Bush’s Brain
Authors: James Moore and Wayne Slater
Book Review by Tamara K
This riveting account of the political
strategies of Karl Rove, political consultant to George W. Bush, details
the dirty tricks that destroyed careers and
reputations along their path to the White
house. James Moore and Wayne Slater, Texas journalists who
have followed this path for almost twenty
years, piece together news articles, first
hand accounts, and an interview with Rove himself to paint a compelling
(if somewhat repetitive) portrait of what
happens when raw ambition and intellect
meet opportunity.

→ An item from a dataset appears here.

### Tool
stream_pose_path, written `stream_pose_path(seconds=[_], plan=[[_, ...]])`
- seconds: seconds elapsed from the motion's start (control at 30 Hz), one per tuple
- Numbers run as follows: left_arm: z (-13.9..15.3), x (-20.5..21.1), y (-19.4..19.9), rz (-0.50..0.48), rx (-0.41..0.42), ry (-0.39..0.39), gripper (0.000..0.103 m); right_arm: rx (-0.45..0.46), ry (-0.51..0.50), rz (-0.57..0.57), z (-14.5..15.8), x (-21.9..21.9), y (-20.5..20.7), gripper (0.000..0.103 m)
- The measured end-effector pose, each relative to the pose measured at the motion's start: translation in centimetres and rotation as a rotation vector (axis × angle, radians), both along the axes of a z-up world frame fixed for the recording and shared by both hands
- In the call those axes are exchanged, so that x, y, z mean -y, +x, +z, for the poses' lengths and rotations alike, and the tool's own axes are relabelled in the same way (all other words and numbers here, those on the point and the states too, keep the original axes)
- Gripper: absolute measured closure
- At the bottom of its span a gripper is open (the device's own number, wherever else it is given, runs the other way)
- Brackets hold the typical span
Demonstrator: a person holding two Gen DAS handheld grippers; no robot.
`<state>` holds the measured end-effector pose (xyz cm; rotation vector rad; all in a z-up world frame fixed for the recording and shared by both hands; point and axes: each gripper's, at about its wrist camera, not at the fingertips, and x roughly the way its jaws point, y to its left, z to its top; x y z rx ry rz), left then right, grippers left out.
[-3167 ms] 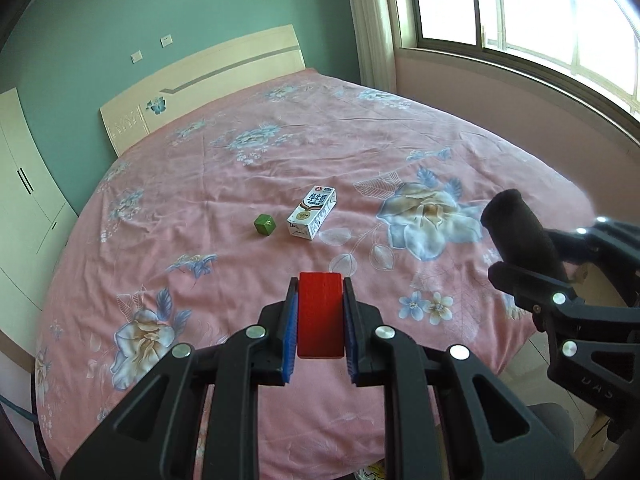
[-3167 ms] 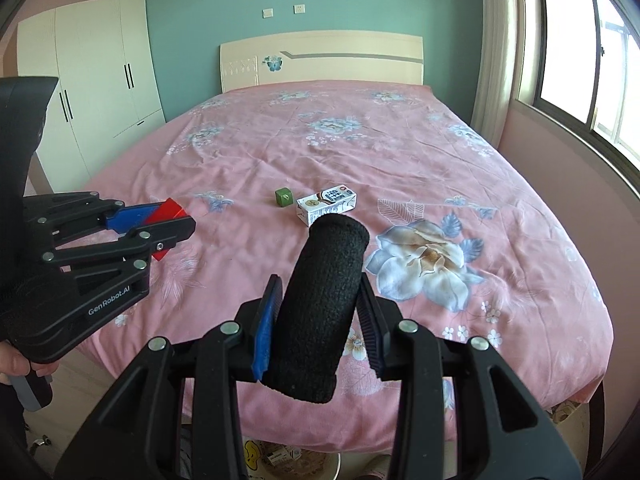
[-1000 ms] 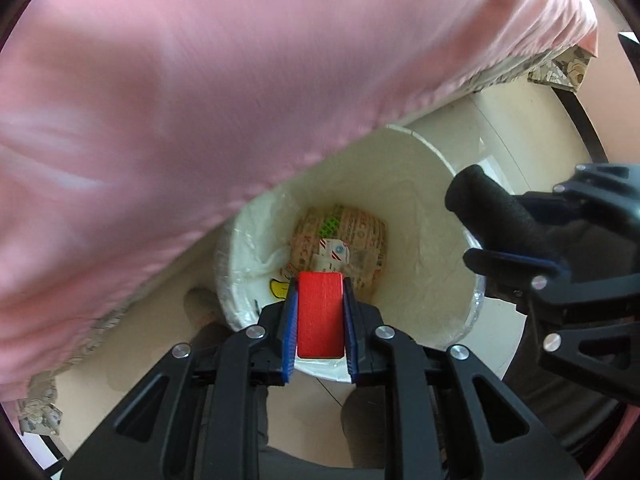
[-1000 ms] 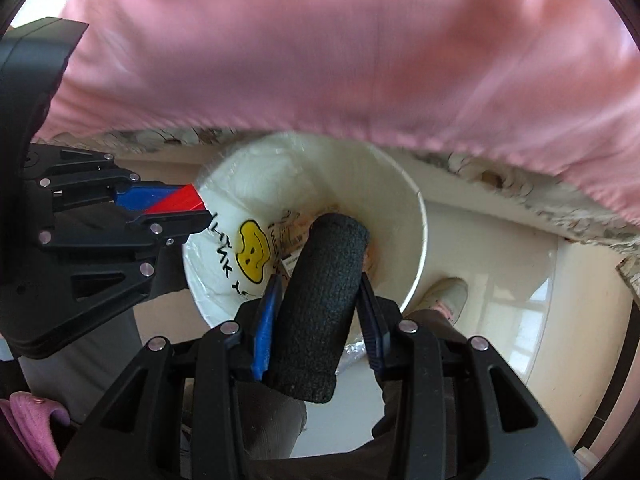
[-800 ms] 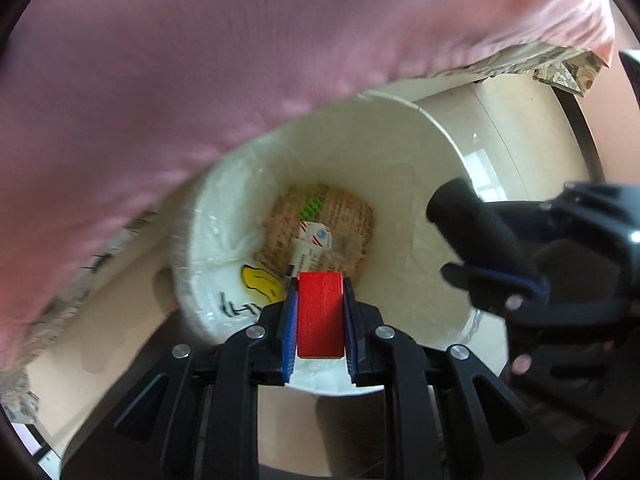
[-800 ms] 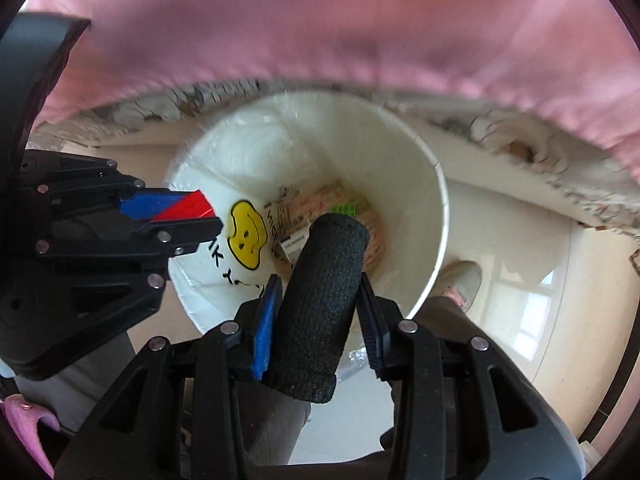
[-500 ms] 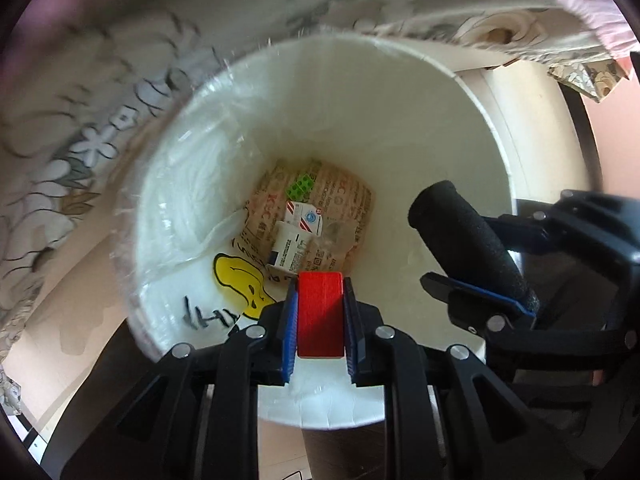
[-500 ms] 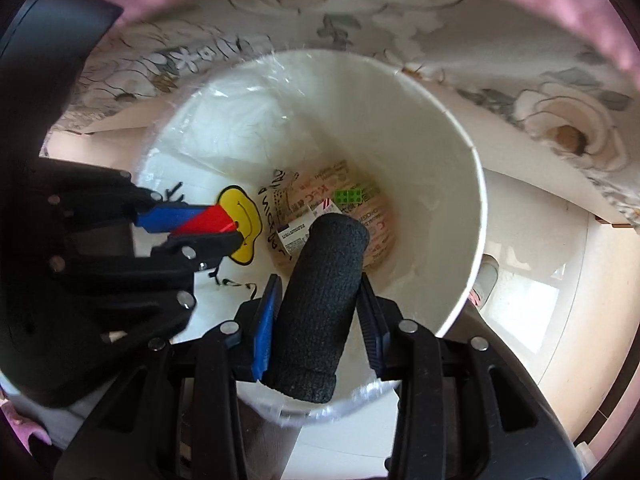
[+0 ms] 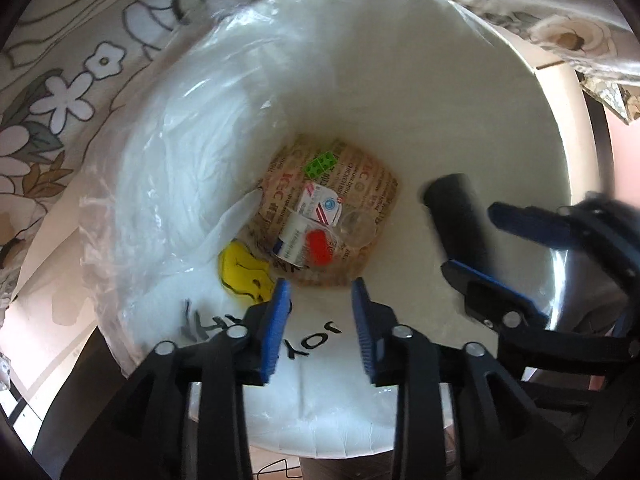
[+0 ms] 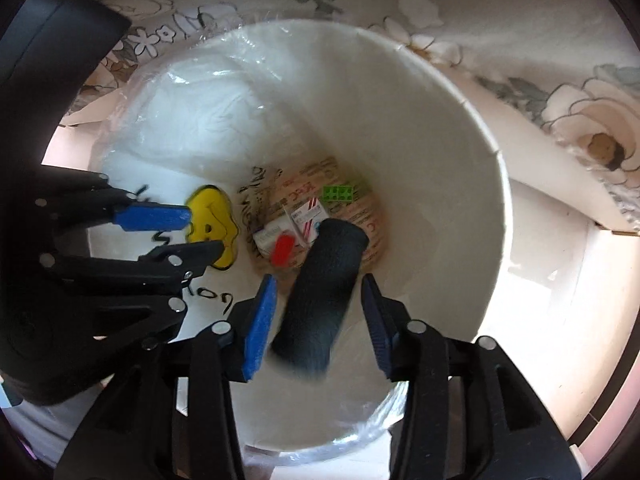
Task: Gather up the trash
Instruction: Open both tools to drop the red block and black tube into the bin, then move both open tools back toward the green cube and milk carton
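while both grippers' fingers have just been opening over the white bin [image 9: 400, 92], let the black roll [image 10: 324, 288] drop clear like the red block [image 9: 319, 246].

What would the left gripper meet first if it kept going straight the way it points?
Probably the left gripper would meet the small red block on the printed paper at the bottom of the white bin; depth is unclear.

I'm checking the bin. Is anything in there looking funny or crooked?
Only the black roll: it hangs tilted and blurred between the open right gripper, over the bin, mid-drop. The red block already lies at the bottom below the open left gripper. Nothing spilled.
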<state>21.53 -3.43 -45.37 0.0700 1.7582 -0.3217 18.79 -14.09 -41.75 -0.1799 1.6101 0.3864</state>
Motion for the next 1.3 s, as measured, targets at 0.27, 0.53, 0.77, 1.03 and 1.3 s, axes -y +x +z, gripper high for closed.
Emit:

Bush’s Brain tells the story of a political consultant
whose brilliance in the art of
manipulation and ‘take-no-prisoners’ strategy
motivated and guided Bush to a governorship and a presidency. The
authors make their case that Rove
still shapes presidential policy and is
the de facto president.
The book begins with the premise that George
W. Bush would have no political aspirations except for his father’s defeat
by Clinton and thus a need to
redeem the Bush family name. The
authors portray him as intellectually mediocre and disinterested in national
politics. The evidence presented shows
that Karl Rove provided the vision and
the political substance lacking in the “improbable president.” Bush
himself calls Rove “the man with the plan,”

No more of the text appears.